Vor dem Tor stand noch ein anderer Bus, und davor befanden sich vier Personen mit verschränkten Armen. Tobi musterte sie genauer. Das Mädchen mit den hellbraunen Haaren wirkte unglücklich und verängstigt, obwohl ihr ein Mann den Arm um die Schultern gelegt hatte und sich wie beschützend zwischen sie und die anderen gestellt hatte. Das waren ein Junge mit helleren Haaren, die knapp schulterlang waren, und eine blonde Frau, die einen schwarzen Mantel trug. Obwohl nichts an ihr besonders auffällig wäre, überlief es Tobias kalt, als er ihrem Blick begegnete.
Sie stiegen aus. Sam, Mira, Luca und Amy starrten die blonde Frau an, die lächelnd die Arme ausbreitete, als erwarte sie eine Umarmung.
„Freunde, lange nicht mehr gesehen!“
„Als hättest du uns nicht die ganze Zeit beobachtet“, meinte die blonde Mira müde.
„Wer ist das?“, flüsterte Tobias leise.
„Samira – ihr gehört die Show“, flüsterte Amy zurück, die bereits mehr oder weniger die Rolle der verschwundenen Sarah übernommen hatte und Tobias' Rollstuhl schob.
„Ja, vielleicht habe ich das“, gab Samira in diesem Moment zu. „Jedenfalls wollte ich euch noch einmal persönlich in den Park verabschieden. Wie wir wissen, überlebt vielleicht gerade einmal die Hälfte dieses Hotel.“
Samiras Lächeln war falsch, es erreichte die Augen nicht, war voller Hohn und Spott. Aber ihre Fröhlichkeit, das merkte Tobias, war nicht aufgesetzt. Sie genoss ihr tödliches Spiel, die Angst in ihren Augen.
„Um eure Chancen zu verbessern, bekommt ihr noch jemanden dazu“, Samira streckte die Hand aus. Das braunhaarige Mädchen umarmte den Mann ein letztes Mal, er flüsterte ihr etwas ins Ohr. Sie nickte, die Lippen aufeinander gepresst. Sie sah aus, als würde sie am liebsten weinen.
„Karo kennt ein Teil von euch ja schon. Für den Rest: Sie ist eine gute Freundin von Amy und Luca, und für mich eine Verräterin. Also gehört sie nun zu euch.“
Karo trat mit gesenktem Kopf zu ihrer Gruppe. Tobias bemerkte, dass Luca ihr ein schiefes Grinsen zuwarf.

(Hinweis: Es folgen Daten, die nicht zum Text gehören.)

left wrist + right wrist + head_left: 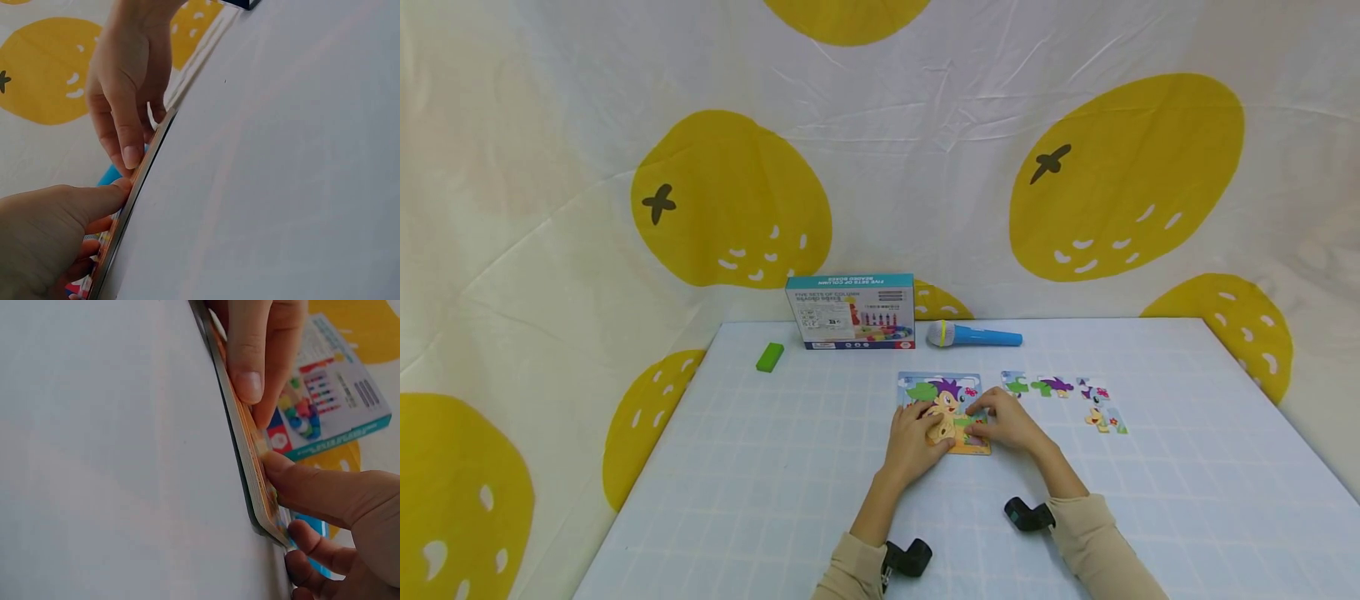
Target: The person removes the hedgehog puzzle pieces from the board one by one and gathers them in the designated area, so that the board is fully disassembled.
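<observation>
A square jigsaw puzzle (923,382) in a tray lies on the table, with a cartoon figure with purple hair on it. My left hand (913,446) rests on its left and front part, thumb near the front edge. From the right, my right hand (1011,423) reaches onto the puzzle, its thumb and forefinger at a small piece, which the fingers mostly hide. In the left wrist view the tray's edge (145,167) shows side-on, both hands' fingertips close together over it. The right wrist view has the right thumb (278,464) low on the picture surface.
Several loose puzzle pieces (1058,387) lie right of the tray. Behind stand a toy box (857,312) and a blue toy microphone (985,336). A green block (770,357) is at the back left. A fruit-print cloth (925,167) hangs behind the table.
</observation>
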A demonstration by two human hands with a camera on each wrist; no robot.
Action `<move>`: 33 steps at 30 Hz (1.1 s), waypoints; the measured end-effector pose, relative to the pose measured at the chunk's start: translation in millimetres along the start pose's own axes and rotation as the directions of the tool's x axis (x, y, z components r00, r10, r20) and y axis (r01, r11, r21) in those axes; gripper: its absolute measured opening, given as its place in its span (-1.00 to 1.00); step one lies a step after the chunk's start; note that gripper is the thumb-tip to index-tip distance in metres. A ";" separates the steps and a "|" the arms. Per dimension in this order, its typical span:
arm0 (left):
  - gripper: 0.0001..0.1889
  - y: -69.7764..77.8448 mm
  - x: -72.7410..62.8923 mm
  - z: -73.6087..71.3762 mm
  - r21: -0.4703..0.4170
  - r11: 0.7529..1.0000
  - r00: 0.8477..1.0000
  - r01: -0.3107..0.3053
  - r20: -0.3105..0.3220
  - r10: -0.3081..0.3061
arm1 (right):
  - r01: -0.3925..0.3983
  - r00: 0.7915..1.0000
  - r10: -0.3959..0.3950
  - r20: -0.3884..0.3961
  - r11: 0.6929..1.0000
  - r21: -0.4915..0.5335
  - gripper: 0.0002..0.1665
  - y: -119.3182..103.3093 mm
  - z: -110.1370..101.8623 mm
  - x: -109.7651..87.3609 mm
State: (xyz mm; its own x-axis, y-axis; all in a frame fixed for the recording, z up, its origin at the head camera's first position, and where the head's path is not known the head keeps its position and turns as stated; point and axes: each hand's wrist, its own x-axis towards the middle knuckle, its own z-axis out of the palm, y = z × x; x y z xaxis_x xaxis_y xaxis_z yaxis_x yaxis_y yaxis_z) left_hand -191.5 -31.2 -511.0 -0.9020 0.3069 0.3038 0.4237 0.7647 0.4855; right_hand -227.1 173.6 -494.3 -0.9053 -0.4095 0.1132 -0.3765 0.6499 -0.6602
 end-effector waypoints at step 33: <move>-0.46 -16.8 -10.6 -7.6 -0.072 0.993 0.996 0.093 -0.011 -0.094 | -0.161 0.987 0.162 -0.004 0.975 -0.154 -0.56 -32.3 18.4 29.6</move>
State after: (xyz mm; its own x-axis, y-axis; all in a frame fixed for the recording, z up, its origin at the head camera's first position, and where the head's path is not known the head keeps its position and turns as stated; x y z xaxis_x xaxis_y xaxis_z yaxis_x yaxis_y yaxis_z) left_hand -188.4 -51.6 -516.1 -0.9369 0.2275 0.2656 0.3428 0.7470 0.5696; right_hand -238.1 128.8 -483.3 -0.9550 -0.2965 0.0076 -0.2520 0.7978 -0.5478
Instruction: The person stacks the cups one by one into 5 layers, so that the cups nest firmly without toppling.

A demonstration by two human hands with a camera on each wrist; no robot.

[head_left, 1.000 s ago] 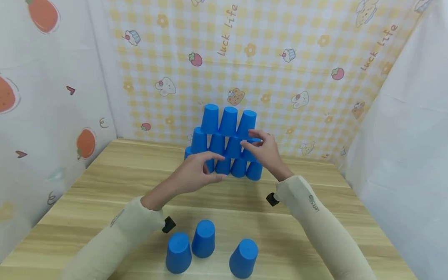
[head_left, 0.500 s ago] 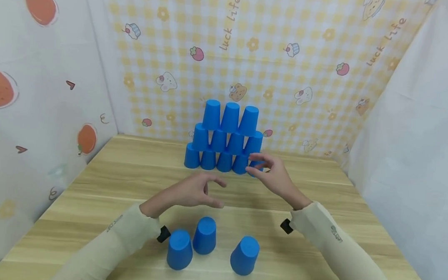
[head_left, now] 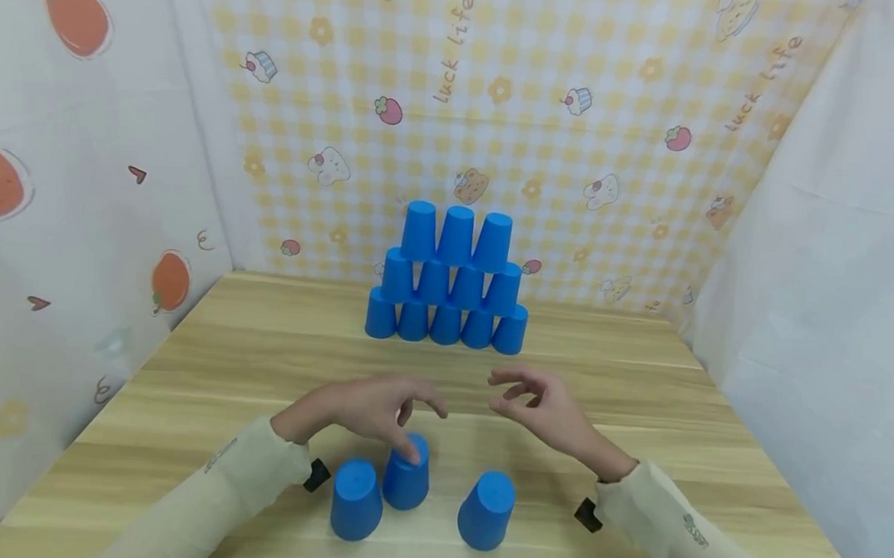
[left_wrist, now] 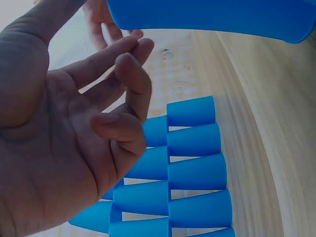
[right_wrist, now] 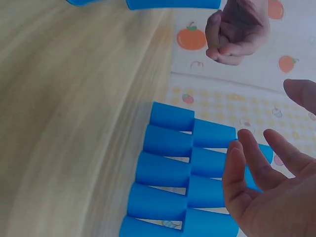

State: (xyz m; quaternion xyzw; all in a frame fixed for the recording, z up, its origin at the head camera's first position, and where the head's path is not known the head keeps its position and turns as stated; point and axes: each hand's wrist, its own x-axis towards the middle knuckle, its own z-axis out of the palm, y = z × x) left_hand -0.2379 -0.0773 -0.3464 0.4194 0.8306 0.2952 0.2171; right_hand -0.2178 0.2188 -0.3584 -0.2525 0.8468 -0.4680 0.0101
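Observation:
My left hand hovers over the near cups, fingers spread and holding nothing. Its thumb overlaps the top of an upside-down blue cup in the head view. Just left of that stands a second blue cup, and a third blue cup is farther right. My right hand is in the air above the table, its fingers loosely bent around nothing. Behind both hands rises a pyramid of upside-down blue cups in three rows, the top row holding three. In the left wrist view a close blue cup fills the upper edge.
The wooden table runs back to a yellow checked cloth. White cloths hang at the left and right sides. The pyramid stands near the table's back edge.
Both hands have drawn back from the pyramid toward me and lower. The left hand has come over the near cups. The pyramid and the three near cups keep their places.

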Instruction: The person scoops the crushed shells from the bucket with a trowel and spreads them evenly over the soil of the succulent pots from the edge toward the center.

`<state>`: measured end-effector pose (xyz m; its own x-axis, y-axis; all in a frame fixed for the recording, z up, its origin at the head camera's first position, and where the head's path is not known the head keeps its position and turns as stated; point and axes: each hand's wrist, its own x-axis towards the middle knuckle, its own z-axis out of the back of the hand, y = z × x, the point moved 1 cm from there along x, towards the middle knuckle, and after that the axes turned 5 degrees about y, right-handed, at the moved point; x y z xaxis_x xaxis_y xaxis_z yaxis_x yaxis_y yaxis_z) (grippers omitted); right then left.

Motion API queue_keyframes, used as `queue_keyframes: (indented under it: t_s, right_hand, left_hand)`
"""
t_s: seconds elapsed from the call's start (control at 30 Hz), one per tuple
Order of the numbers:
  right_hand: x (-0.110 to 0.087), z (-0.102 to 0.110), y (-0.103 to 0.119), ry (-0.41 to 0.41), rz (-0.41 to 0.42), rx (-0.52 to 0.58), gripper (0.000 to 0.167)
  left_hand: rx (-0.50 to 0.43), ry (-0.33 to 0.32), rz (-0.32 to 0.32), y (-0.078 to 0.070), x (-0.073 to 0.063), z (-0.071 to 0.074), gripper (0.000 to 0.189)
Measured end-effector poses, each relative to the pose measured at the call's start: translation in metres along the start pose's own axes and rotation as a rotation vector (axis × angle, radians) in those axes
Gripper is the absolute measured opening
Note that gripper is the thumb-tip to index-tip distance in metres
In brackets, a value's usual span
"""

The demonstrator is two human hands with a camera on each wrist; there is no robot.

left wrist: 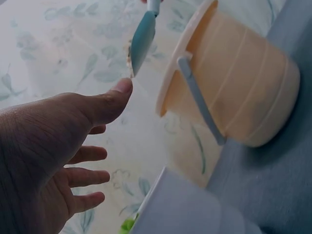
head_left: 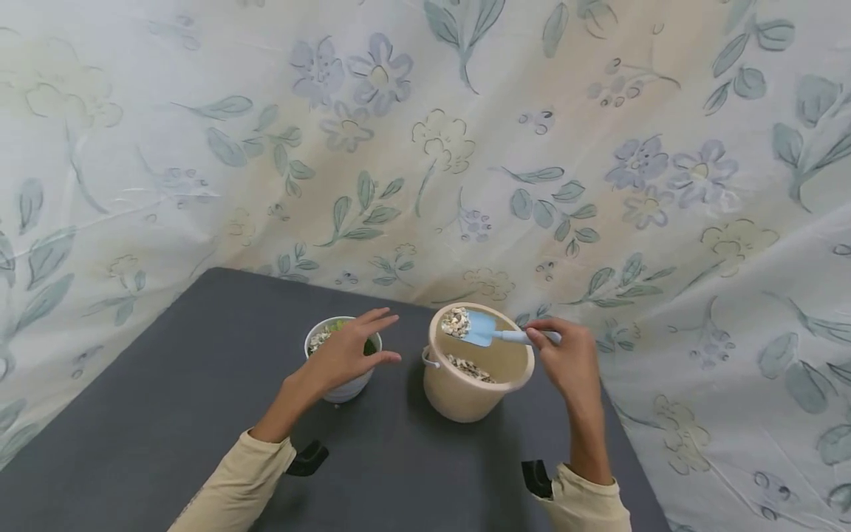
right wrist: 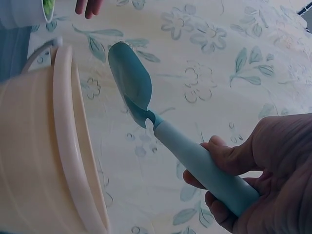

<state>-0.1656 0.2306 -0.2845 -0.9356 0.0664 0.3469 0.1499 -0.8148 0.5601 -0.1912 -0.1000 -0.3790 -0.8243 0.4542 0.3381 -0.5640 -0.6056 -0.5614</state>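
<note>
My right hand [head_left: 570, 358] grips the handle of a light blue hand trowel [head_left: 482, 329], fingers wrapped round it in the right wrist view. Small pale pebbles [head_left: 456, 323] lie heaped on the blade, which is over a beige bucket [head_left: 459, 395]. More pebbles [head_left: 470, 368] show inside that bucket. Held above a white pot [head_left: 349, 389], my left hand [head_left: 342, 353] has its fingers spread and thumb apart, with nothing in it. It partly hides the pot, where pebbles and a green plant [head_left: 339, 325] show. In the left wrist view the thumb tip appears near the trowel blade.
A dark grey table [head_left: 219, 369] bears the pot and the bucket. Behind it and at the right hangs a floral cloth [head_left: 372, 162]. The bucket's pale handle [head_left: 431, 357] hangs on its left side. A few crumbs lie in front of the pot.
</note>
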Motion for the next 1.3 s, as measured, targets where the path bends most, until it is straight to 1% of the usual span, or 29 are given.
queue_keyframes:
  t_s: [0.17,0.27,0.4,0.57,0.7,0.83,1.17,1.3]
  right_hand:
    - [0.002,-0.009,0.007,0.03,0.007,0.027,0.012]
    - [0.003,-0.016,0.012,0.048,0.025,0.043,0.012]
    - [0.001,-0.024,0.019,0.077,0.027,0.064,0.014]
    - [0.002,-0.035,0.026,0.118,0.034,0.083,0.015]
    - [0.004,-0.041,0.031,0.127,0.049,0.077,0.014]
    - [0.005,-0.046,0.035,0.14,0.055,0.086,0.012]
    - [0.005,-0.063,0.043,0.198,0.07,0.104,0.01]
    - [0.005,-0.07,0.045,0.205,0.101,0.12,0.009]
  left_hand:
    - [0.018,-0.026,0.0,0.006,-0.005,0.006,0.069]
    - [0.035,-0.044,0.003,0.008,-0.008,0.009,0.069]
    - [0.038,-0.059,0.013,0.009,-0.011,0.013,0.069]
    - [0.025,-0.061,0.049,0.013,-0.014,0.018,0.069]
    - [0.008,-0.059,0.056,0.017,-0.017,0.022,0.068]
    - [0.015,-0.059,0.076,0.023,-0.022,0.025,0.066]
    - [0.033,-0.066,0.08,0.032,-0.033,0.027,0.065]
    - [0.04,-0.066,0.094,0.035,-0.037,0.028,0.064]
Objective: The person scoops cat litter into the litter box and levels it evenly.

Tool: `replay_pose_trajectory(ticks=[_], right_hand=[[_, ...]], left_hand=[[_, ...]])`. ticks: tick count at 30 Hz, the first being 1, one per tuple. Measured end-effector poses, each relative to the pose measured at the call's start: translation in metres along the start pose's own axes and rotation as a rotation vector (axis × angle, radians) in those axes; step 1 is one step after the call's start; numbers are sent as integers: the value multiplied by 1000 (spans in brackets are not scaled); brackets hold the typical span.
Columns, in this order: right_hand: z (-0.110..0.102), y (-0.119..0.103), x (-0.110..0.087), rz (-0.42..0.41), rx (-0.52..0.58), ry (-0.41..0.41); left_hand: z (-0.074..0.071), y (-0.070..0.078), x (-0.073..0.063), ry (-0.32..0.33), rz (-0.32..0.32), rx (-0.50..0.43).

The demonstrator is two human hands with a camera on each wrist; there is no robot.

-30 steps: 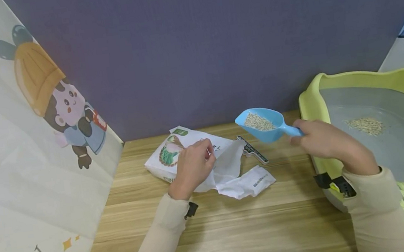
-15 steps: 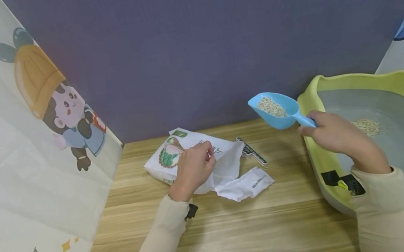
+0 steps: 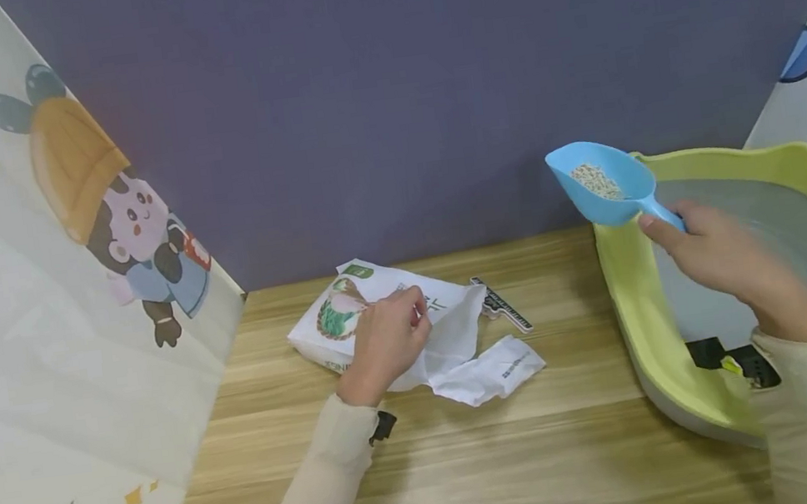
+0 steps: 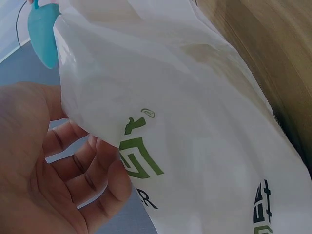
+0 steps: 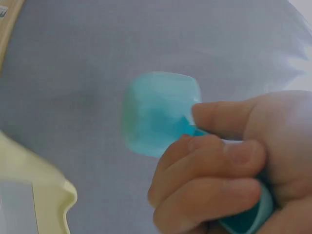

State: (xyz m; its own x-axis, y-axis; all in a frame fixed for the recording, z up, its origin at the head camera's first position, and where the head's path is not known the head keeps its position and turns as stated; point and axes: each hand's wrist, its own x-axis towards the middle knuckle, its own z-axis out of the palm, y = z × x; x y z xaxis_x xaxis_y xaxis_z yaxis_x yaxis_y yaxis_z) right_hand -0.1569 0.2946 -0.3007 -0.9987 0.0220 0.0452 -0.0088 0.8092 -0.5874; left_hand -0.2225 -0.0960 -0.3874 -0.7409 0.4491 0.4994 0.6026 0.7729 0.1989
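My right hand (image 3: 728, 250) grips the handle of a light blue scoop (image 3: 623, 166), raised over the left rim of a litter tray (image 3: 631, 291). Pale pellets (image 3: 595, 180) lie in its bowl. From the right wrist view, the scoop (image 5: 158, 112) shows its underside, with fingers curled round the handle. A white printed bag (image 3: 455, 334) lies on its side on the table, its torn mouth toward the right. At that mouth my left hand (image 3: 387, 338) pinches the edge; in the left wrist view, thumb and fingers meet the bag (image 4: 170, 97) along its border.
The yellow-green tray with a grey base fills the right side of the wooden table (image 3: 519, 456). A black-and-white strip (image 3: 504, 307) lies behind the bag. A dark blue panel (image 3: 372, 121) stands at the back, and a white printed wall (image 3: 22, 349) at the left.
My right hand has carried the loaded scoop up and to the right, from beside the bag to over the tray's edge. The left hand has stayed at the bag.
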Motion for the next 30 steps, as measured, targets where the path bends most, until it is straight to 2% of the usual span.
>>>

„Tja, dann wünsche ich euch viel Spaß im Fun and Fantasy Themepark!“, sagte Samira und trat zur Seite. „Ein paar erinnern sich ja vielleicht daran, schon einmal hier gewesen zu sein. Ich gebe euch einen Tipp – diesmal wird es anders.“
Sie lachte, als das Tor hinter ihr mit einem lauten Quietschen aufschwang. „Wir sehen uns auf der anderen Seite, beim Freefalltower, wie gehabt.“
Tobias klammerte sich an die Lehnen seines Rollis, als Amy ihn über die Schwelle schob. Hinter ihnen wurde das Tor geschlossen, zurück blieben Samira und die beiden Männer.
„Willkommen zurück“, murmelte Sam bedrückt.